Fast forward to about two years ago… one of my best friends was working at a hospital and hanging out with some of the docs, so I started talking with them, and felt that little twinge of “what if…”. Then went to a continuing ed seminar that turned out to be geared toward psychiatrists, and had to ask my doctor friends to clarify some things (specifically- what the heck’s a QT value??? ). And the thought popped up, “well I would have known that if…”. And did I mention all of this happened right before my 30th birthday? So it was kind of a time of reflection anyway… the “what am I doing, where am I going” type of thinking.

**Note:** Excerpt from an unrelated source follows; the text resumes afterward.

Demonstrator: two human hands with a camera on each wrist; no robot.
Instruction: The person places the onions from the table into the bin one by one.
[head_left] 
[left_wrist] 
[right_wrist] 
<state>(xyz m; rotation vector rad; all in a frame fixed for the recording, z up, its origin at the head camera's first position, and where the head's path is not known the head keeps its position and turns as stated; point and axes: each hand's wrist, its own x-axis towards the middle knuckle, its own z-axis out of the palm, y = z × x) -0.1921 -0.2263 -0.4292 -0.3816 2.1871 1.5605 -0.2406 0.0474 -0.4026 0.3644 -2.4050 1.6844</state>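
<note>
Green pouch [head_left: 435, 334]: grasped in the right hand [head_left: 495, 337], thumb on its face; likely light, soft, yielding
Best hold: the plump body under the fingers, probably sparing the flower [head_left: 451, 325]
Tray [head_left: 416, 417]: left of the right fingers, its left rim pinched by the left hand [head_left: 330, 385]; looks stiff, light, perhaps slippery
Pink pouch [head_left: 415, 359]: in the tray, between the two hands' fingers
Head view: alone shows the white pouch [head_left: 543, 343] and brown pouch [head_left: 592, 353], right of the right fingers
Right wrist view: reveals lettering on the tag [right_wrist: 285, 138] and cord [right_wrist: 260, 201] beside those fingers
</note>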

But I love my current career and wasn’t sure I was ready to give it up. So I decided that rather than “take the plunge”, I’d stick a big toe in first and test the waters. Scrambled to get accepted at the local branch of the state university, and started easy with General Bio I. Of course, I immediately loved being back in school, so then I was ready for the plunge. I’ve been taking 2 classes + labs for the last two semesters, run a solo private practice doing individual and family therapy, and work about one shift a week at a local children’s hospital doing medical social work. Plus I just got hired at our other children’s hospital to work in the ED and on the child protection team as a PRN employee, but I’m still doing the pre-hire stuff. I’ll be applying for matriculation in '08.
I’ve been very lucky so far, in that almost everyone in my life has been extremely supportive of my decision. Responses have ranged from “It’s about time” to "You’re crazy, but go for it!"
So that’s me! Thanks to everyone else who has shared their story- it’s been quite a ride for everybody! Good luck!

I never had any intentions of becoming a doctor. In fact, my freshman year of college as a biology major (I wanted to be a marine biologist)I would get offended if people assumed I was premed. I had some negative second hand experiences with the medical community, like my mom’s open heart surgery and my sister’s appendicitis. Plus, because of the above, I didn’t do well my first semester, even failed Chem 1.

I decided I should be a writer instead. So I changed my major to English and was relatively happy with writing for a while. But the desire to write faded after a year or two and I began wanting to do a different career every week.
I didn’t decide on medicine until years later, once I had quit college and was working as a mortgage processor. I ended up in the hospital after getting in between my sister and her abusive husband. Recovering from the facial fractures and the emotional scarring took a long time. I was constantly in and out of my doctor’s office. And a small voice started to say, Maybe I could be a doctor. It felt like a guilty pleasure, like the chocolate truffle that you sneak in the middle of a diet.
I would read about anything to do with medicine or watch one of those shows like Trauma, I would get so excited I wouldn’t be able to stop thinking about it for hours (or wipe the grin off my face ).
Going back to school was really difficult, especially facing my fears of not being good at science classes. But I overcame it and found I loved my classes. I’ll be starting med school this August at USUHS in Washington D.C. There are still times I wonder if I made the right decision to go into medicine, but every time I feel that way, I shadow a doctor or watch a medical show and I’m all excited about it again. I can’t wait to start med school and learn all the cool things about the human body!